Dollar slips as US stimulus hopes lift mood
- The Chinese yuan clung to modest gains in offshore trade at 6.4757 to the dollar ahead of a monthly interest rate fixing where traders expect no change in either one-year or five-year loan prime rates.
SINGAPORE: The US dollar nursed losses on Wednesday and the euro hung on to gains as investors' mood brightened in the wake of a better-than-expected sentiment survey in Germany and big spending talk from US Treasury Secretary nominee Janet Yellen.
Yellen's comments, urging lawmakers to "act big" on coronavirus relief and not worry too much about debt, helped assuage this week's risk averse tone and knocked the dollar index from a one-month high.
The euro bounced off support around $1.2050, lifting about 0.4% on the dollar overnight to hit $1.2145, following a ZEW investor sentiment survey that beat forecasts and the Italian government surviving a confidence vote.
It held near that level in Asia, and the risk-sensitive Australian and New Zealand dollars edged up in morning trade to also hold modest overnight rises. The Aussie was last up 0.2% at $0.7707 and the kiwi up 0.1% to $0.7122.
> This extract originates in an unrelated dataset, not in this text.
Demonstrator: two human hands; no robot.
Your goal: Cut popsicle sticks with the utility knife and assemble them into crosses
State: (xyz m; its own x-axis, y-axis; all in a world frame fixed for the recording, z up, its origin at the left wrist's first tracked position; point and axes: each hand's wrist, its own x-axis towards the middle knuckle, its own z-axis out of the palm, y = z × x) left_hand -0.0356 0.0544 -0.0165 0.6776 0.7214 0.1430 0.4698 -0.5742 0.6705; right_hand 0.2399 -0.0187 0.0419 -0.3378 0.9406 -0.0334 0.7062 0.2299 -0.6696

"The stimulatory bias of the incoming Biden administration's economic policy is again at the centre of market attention," ANZ analysts said in a note to clients.
"However, seesawing between expectations of reflation and current soft economic data will probably continue for a while longer," they added, limiting upside for currencies such as the kiwi.
Joe Biden is inaugurated as US President at noon in Washington on Wednesday (1700 GMT), though traders are more focused on his policies than the ceremony.
The safe-haven yen was sold with the improvement in sentiment and briefly eased past 104 per dollar, as well as falling against other major currencies. It last traded at 103.84 per dollar.
Sterling found support from the Bank of England's chief economist's prediction that Britain's economy begins to "recover at a rate of knots" in the second half of the year, and extended overnight gains slightly to $1.3649.
The Chinese yuan clung to modest gains in offshore trade at 6.4757 to the dollar ahead of a monthly interest rate fixing where traders expect no change in either one-year or five-year loan prime rates.
Later on Wednesday Malaysia's central bank meets, with a decision due at 0700 GMT. Nine of 15 economists polled by Reuters expect it will cut benchmark interest rates to historic lows.
The Bank of Canada is expected to hold rates steady when it announces policy at 1500 GMT.